Shared place for features and bugs from all collaborators.
0 stars 0 forks source link

Add Health Endpoint #1176

Open TCMeldrum opened 5 days ago

TCMeldrum commented 5 days ago

Recently, we saw some db connections issues, we have a ping monitoring job, but this just checks the app is live. We do have a /health endpoint: https://github.com/UserOfficeProject/user-office-core/blob/develop/apps/backend/src/middlewares/healthCheck.ts but it is not very detailed.

I think we should add a check to the database, RabbitMQ and maybe the external auth server. We could also add a call to the factory health check endpoint as well.

From August/September db issues.

janosbabik commented 5 days ago

Hi @TCMeldrum, I would not change the health endpoint. Its job is to respond with a 200 status code, which means the application is running, and nothing more.

Do you collect the logs from the app somewhere, like Graylog? If yes you can define alerts based on error logs. When the application throws a db error due to a query failure, you will receive notifications. We use Graylog server where alerts are defined based on log levels, and we receive email notifications.

However, this does not happen when there is no query. We can create a periodic database connection check via running a simple "SELECT 1" query every X seconds. If it fails, Knex will throw an error, and we can get notifications.
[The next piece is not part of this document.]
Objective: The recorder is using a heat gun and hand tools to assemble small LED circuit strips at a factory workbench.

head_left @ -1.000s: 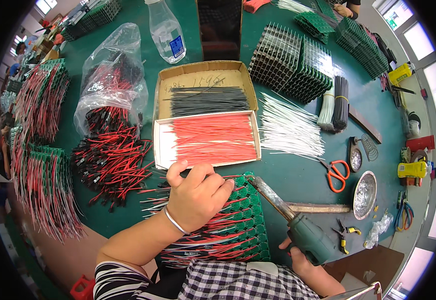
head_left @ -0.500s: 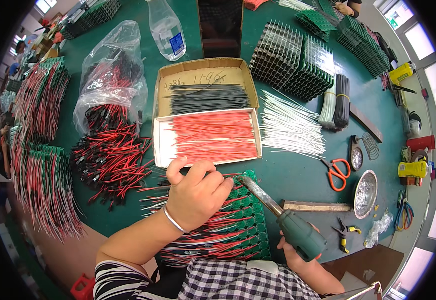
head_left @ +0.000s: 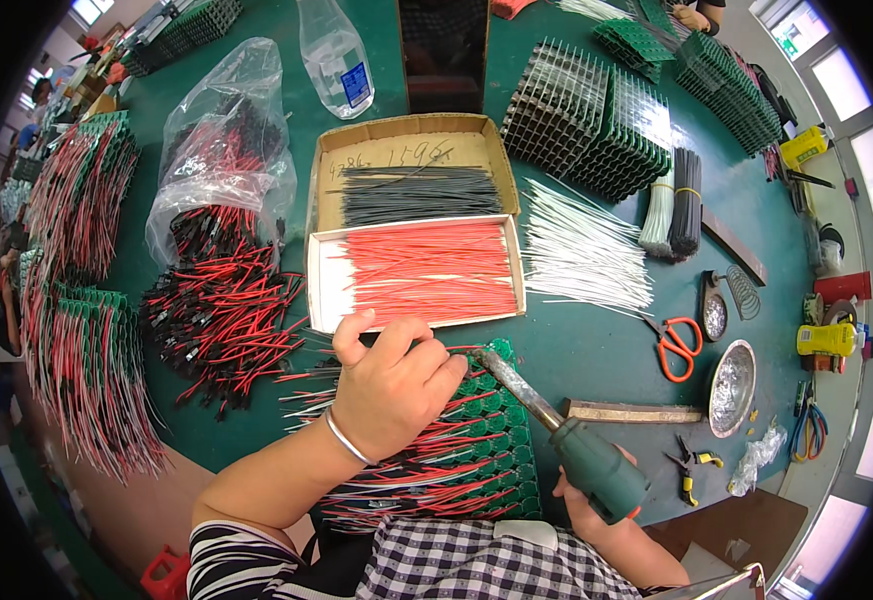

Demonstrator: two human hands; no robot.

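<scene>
My left hand (head_left: 393,390), with a silver bangle at the wrist, is over the far end of a panel of round green circuit boards (head_left: 491,430). Its fingers are closed in a pinch, and a bit of red wire shows at the fingertips. My right hand (head_left: 588,505) is wrapped round the green handle of a soldering iron (head_left: 601,470). The iron's tip touches or hovers just over the panel's far edge, close to my left fingertips. Red, white and black wires (head_left: 426,465) lie in rows across the panel.
Beyond the panel sit a white box (head_left: 326,290) of red wires and a cardboard box (head_left: 331,150) of black ones. At left lie red-black wire bundles (head_left: 221,320). White wires (head_left: 586,245), orange-handled scissors (head_left: 676,350), a metal bowl (head_left: 732,390) and yellow-handled pliers (head_left: 691,468) are at right.
The soldering iron and my right hand have shifted very slightly to the left. My left hand stays in nearly the same place.
</scene>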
We are planning to integrate the Prometheus client, which can be used to export application metrics. We can create custom metrics. For example, we could define a metric for the database connection state (or RabbitMQ connection, etc.), which can be scraped to trigger alerts if the application is not connected to the database.

https://prometheus.io/

TCMeldrum commented 4 days ago

We use logstash to ship our logs to an elasticsearch (migrating to opensearch) and we have recently set up a prometheus instance to motor rabbitmq. So maybe we could do something similar. That being said, I think having some more detailed health endpoint would be nice especially with docker health checking: https://docs.docker.com/reference/dockerfile/#healthcheck and k8s health checks https://kubernetes.io/docs/tasks/configure-pod-container/configure-liveness-readiness-startup-probes/ could be useful..

Maybe a topic for discussion in wednesday meeting

janosbabik commented 4 days ago

Unfortunately, I will not be able to attend the next meeting, so I will share my thoughts here. :)

For the liveness probe, I wouldn't check the database because the kubelet kills the pod if it fails, which is not necessary since Knex reconnects to the database when possible.

For the readiness endpoint, we could have an /health/db endpoint, for example, where a SELECT 1 query runs. Based on the result, the kubelet can enable traffic to the app or not. When the SQL query succeeds, the app will be considered ready again.